I've been thinking about a few things to refactor, that's where the part about implicit open() came from. In this particular case, it is refresh() that should be implicit when calling any other OS-interacting function. This still leaves the question how to deal with missing open() call, because not even implicit refresh() would be able to show a window before that. A few things do not really fit mandatory explicit open()/close(), and that's what I've been mulling over.

though read() returns an integer, instead of a tuple, like read_str

That's because read() waits and returns a single event (e. g. keypress), while read_str() is a utility function that interactively reads a string and returns it along with a status. The returned tuple is (rc, str) where rc is either the length of string read if user has confirmed input by pressing ENTER, or TK_CANCELLED if user has interrupted input by pressing ESCAPE.

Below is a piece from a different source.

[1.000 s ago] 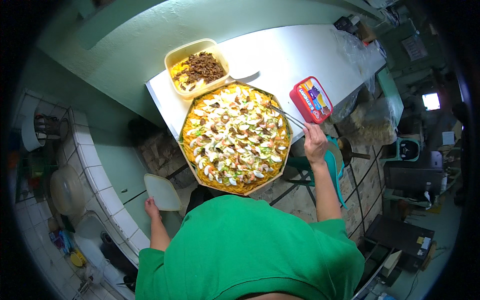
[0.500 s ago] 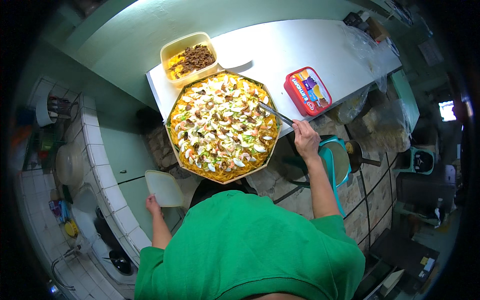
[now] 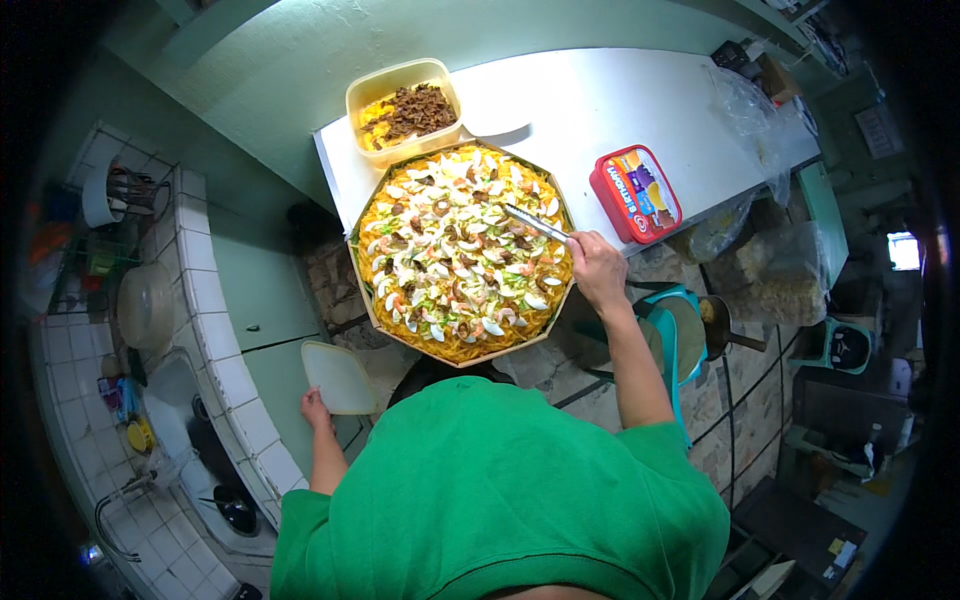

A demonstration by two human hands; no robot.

How do I get the result of a read? I'm getting integer 7 as a return value, when the input is 'd'.....

read() returns one of event TK_xxx constants listed here: event_and_state_constants. When you press d, you'll get 0x07 which is TK_D.

If you want to read individual symbols, then you will have to query TK_WCHAR state that holds Unicode codepoint of the last event, or 0 if the last event did not produce text input (I assume Python3 and Unicode strings):

from bearlibterminal import terminal
terminal.open()
terminal.refresh()
s = ''
while True:
  key = terminal.read()
  if key == terminal.TK_CLOSE:
    break
  elif key == terminal.TK_BACKSPACE:
    s = s[:-1]
  else:
    c = terminal.state(terminal.TK_WCHAR)
    if c > 0:
      s += chr(c)
  terminal.clear()
  terminal.print(2, 1, s)
  terminal.refresh()
terminal.close()

As a side node, there is another issue that may require some refactoring. A single character being associated with a single keypress is a naïve oversimplification that works for a few simpler keyboard layouts. Internationalized input is very complex and OS can report it without clear association with text keys being pressed, e. g. a key may produce more than one character or there may not even be a detectable key press at all. It seem like low-level text input should be a separate event with string value from the OS (just like SDL2 does it). But a string value won't be accessible through integer state() and this little, cute and clunky interface of event codes and states starts to fall apart.

There does seem to be some inconsistent behavior: read_str behaves well, even if I forget to refresh, but read, not so much.

That's because read_str() is a utility function that does interactive input with visual feedback. It has to draw stuff and therefore uses refresh() internally.

time.sleep(duration)

You should use term.delay(duration * 1000) instead. Using library's own function allows it to keep processing OS events during the pause, keeping the window responsive. Otherwise the window is essentially hanging up for the duration of the pause and may behave funny, e. g. try minimizing it while paused.